WHAT YOU SHOULD DO - Print, from the listing below, the lines starting at the line containing "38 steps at" and ending at the line containing "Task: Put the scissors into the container", exactly as they stand, and print nothing else.

PROVIDED MATERIAL -
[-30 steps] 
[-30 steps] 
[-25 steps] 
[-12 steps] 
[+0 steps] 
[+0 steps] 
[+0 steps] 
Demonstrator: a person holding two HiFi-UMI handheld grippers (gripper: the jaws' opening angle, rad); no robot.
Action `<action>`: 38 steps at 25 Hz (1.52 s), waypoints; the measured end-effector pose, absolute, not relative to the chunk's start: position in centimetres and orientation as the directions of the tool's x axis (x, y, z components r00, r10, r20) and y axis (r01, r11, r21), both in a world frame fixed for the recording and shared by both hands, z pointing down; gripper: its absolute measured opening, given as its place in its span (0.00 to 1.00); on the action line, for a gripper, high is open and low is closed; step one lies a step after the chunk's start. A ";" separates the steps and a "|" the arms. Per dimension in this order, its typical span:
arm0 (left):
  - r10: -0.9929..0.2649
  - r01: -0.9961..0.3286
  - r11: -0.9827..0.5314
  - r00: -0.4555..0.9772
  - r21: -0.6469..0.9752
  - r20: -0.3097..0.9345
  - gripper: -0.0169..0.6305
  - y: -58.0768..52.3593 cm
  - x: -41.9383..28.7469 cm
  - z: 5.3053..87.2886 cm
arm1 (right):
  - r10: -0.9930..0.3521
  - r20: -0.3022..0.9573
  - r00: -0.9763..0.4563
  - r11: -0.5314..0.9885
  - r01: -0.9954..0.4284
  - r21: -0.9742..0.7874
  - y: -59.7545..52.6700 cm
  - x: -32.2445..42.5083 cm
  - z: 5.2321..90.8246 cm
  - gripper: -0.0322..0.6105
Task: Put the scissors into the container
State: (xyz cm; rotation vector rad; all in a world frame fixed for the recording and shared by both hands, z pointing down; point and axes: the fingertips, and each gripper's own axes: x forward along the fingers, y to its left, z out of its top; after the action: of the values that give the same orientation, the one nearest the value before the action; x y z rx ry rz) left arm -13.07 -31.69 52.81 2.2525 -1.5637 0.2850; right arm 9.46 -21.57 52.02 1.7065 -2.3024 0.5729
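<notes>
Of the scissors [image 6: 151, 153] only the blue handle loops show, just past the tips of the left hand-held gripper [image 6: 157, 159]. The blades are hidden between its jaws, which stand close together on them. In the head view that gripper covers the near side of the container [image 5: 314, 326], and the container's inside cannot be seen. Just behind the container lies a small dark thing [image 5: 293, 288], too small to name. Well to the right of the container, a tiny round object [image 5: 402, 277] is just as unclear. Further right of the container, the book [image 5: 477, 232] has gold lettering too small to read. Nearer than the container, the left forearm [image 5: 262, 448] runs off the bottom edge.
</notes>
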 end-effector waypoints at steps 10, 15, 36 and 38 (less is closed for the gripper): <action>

ANSWER FOR THE TASK -
Action `<action>`: 38 steps at 25 Hz (1.52 s), waypoints; the measured end-effector pose, absolute, not relative to the chunk's start: position in centimetres and orientation as the directions of the tool's x axis (x, y, z components r00, r10, r20) and y axis (r01, r11, r21), both in a world frame fixed for the recording and shared by both hands, z pointing down; gripper: its absolute measured opening, given as its place in its span (0.00 to 1.00); on the action line, for a gripper, high is open and low is closed; step one lies a step after the chunk's start. A ";" separates the steps and a "|" the arms. Per dimension in this order, its typical span:
arm0 (left):
  - r10: -0.9929..0.2649
  - r01: -0.9961..0.3286
  - r11: -0.9827..0.5314
  - r00: -0.4555..0.9772
  - r21: -0.6469..0.9752
  - r20: -0.3097..0.9345
  - gripper: -0.0169..0.6305
  - y: -58.0768..52.3593 cm
  - x: -41.9383..28.7469 cm
  - z: 5.3053..87.2886 cm
arm1 (right):
  - r10: -0.9930..0.3521
  - r20: -0.3022..0.9573
  - r00: -0.9763..0.4563
  - r11: -0.5314..0.9885
  - r01: -0.9954..0.4284
  - r21: -0.9742..0.7874
  - y: -59.7545..52.6700 cm
  - x: -32.2445..42.5083 cm
  - z: 5.2321..90.8246 cm
  - gripper: -0.0322..0.6105
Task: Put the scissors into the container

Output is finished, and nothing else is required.